Rescue Medications for Home Treatment of Acute Seizures
Epilepsy is a chronic disease and is treated with continuous medications aiming at sustained complete seizure control. However, in its course, emergency situations may sometimes arise that require acute interventions. In some epileptic conditions, seizures occur only occasionally but in series or prolonged states. These require rapid action, whereas continuous treatment may not be indicated. Rescue medication (RM) can also be used to prevent seizures when risk is perceived.
Conditions requiring acute drug administration
Febrile and nonfebrile serial seizures of childhood
Febrile seizures (FS) are the most frequent type of acute epileptic seizures and occur at the ages of 6 months to 5 years. There is a strong genetic predisposition. Although simple, uncomplicated FS have no sequelae, febrile status epilepticus has been correlated with the development of hippocampal sclerosis with the consequence of chronic temporal lobe epilepsy. It is therefore highly important that FS be treated as early and effectively as possible to prevent prolonged seizures. FS are often a once-in-a-lifetime event and not considered an indication for continuous antiepileptic drug (AED) treatment. However, recurrence occurs in up to one-third of children.
Recurrent prolonged and serial seizures unconnected with febrile illness are much more common in children than in adults and, in some patients, have a high risk of status epilepticus. RM should be made available.
Epilepsies with habitual clusters of seizures
In some patients with epilepsy, seizures habitually occur in clusters of several seizures on one or subsequent days. These clusters may affect ability to work, independence, and life quality much more than single seizures. In many cases, clusters can be effectively prevented by self-application of an RM after the first seizure.
Prodromes and auras
Some patients have “warnings” before their seizures. These can be auras—that is, subjective symptoms that seem to precede the seizure but actually are the first seizure symptoms. These are quite common but usually last only seconds or fractions of seconds, too short for any drug intervention. In some patients, however, the auras last on the order of minutes, and a rapidly acting drug can possibly interrupt these.
A more rare kind of warning is the prodrome, which precedes a seizure for periods from 30 min upwards. Sometimes prodromes represent increased subclinical seizure activity or very mild forms of nonconvulsive status epilepticus, and sometimes their background cannot be clarified. They may be registered by the patients themselves or observed as behavioral changes by others. They are an indication for RM only if they stand out clearly from the habitual interictal state. In these cases, an oral benzodiazepine (BZD) can prevent an imminent seizure.
Stress convulsions, provoked and lifestyle seizures, and social indications
Sleep disturbances increase the risk of seizures in many patients, especially when combined with excessive alcohol intake. Some patients with infrequent seizures even have exclusively provoked seizures that may also result from excessive psychophysical stress. They may be aware of the relationship but not necessarily willing to change their lifestyles. Prophylactic intake of an oral BZD at perceived risk can protect them against seizures. Prophylactic BZDs may also be recommended in cases of predictable sleep disturbances caused by overnight or transcontinental travel. People who travel a lot or have experienced a provoked seizure should have a small supply of a suitable BZD available.
Likewise, seizures can be prevented in socially important or potentially stigmatizing situations such as church services, the theater, concerts, and sports events, or when the patient is in the spotlight, as when performing at cultural, political, or scientific events, applying for a job, or presenting a project to a committee.

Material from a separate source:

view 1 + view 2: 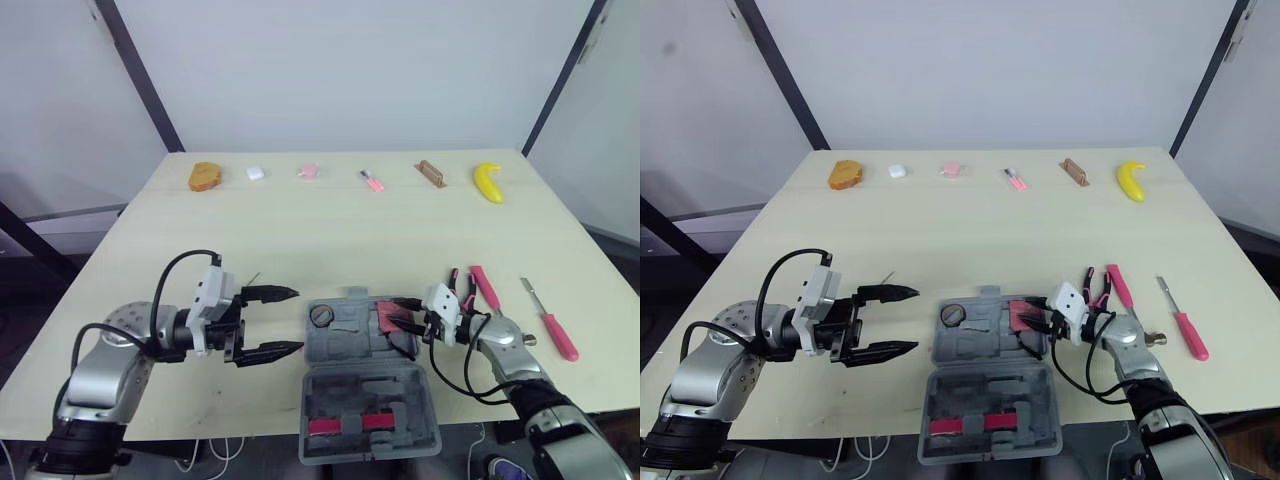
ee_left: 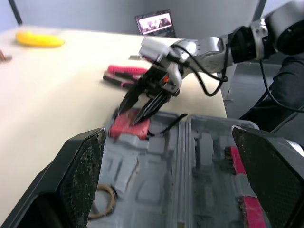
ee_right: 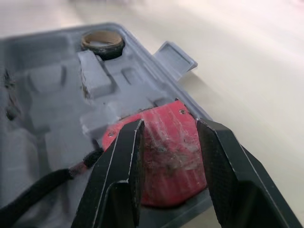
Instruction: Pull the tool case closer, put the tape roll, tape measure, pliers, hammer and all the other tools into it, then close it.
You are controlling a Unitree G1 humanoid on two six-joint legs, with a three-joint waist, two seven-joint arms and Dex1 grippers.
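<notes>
Jaws on the left gripper [image 1: 298,320] are spread wide with nothing between them. Its arm is bent and low and points across the table at the tool case [image 1: 345,350]. The case lies open at the near edge of the table.

Jaws on the right gripper [image 1: 393,312] pinch the red tape measure [image 3: 168,152] in the far right part of the case. That arm reaches in from the near right corner.

The right wrist view shows the tape roll [image 3: 102,42] sitting in a far pocket of the case. The eye views show the pliers [image 1: 460,286] on the table just right of the case, and a banana [image 1: 488,183] by the far right corner.
</notes>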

Reflex epileptic seizures (e.g., hot water epilepsy)
Reflex epilepsies are conditions where epileptic seizures habitually are precipitated by qualitatively, often even quantitatively, well-defined sensory or cognitive stimuli. Most patients also have spontaneous seizures that require continuous AED treatment. Others have only provoked seizures, or treatment controls the spontaneous but not the reflex seizures. If the seizure trigger cannot be avoided or attenuated (such as by the use of dark glasses to avoid photosensitive seizures), RM can be applied before the patient is exposed to the trigger. The best-known example is hot water epilepsy, a condition particularly common in South India, in which complex partial seizures habitually are provoked by pouring hot water over the head. In most cases, the application of 5–10 mg clobazam (CLB) 60–90 min before taking the head bath fully controls the seizures even without continuous AED treatment.
Drugs for acute anticonvulsive intervention
Whereas BZDs are rarely used for sustained epilepsy treatment because of frequent development of secondary tolerance, they are clearly the first-line rescue medicines due to their rapid action and high anticonvulsant effect. The principal adverse effects are sedation and respiratory suppression, but these effects have not been reported to cause serious problems in studies of home RM. BZDs are differentiated from each other mainly by their pharmacokinetic properties.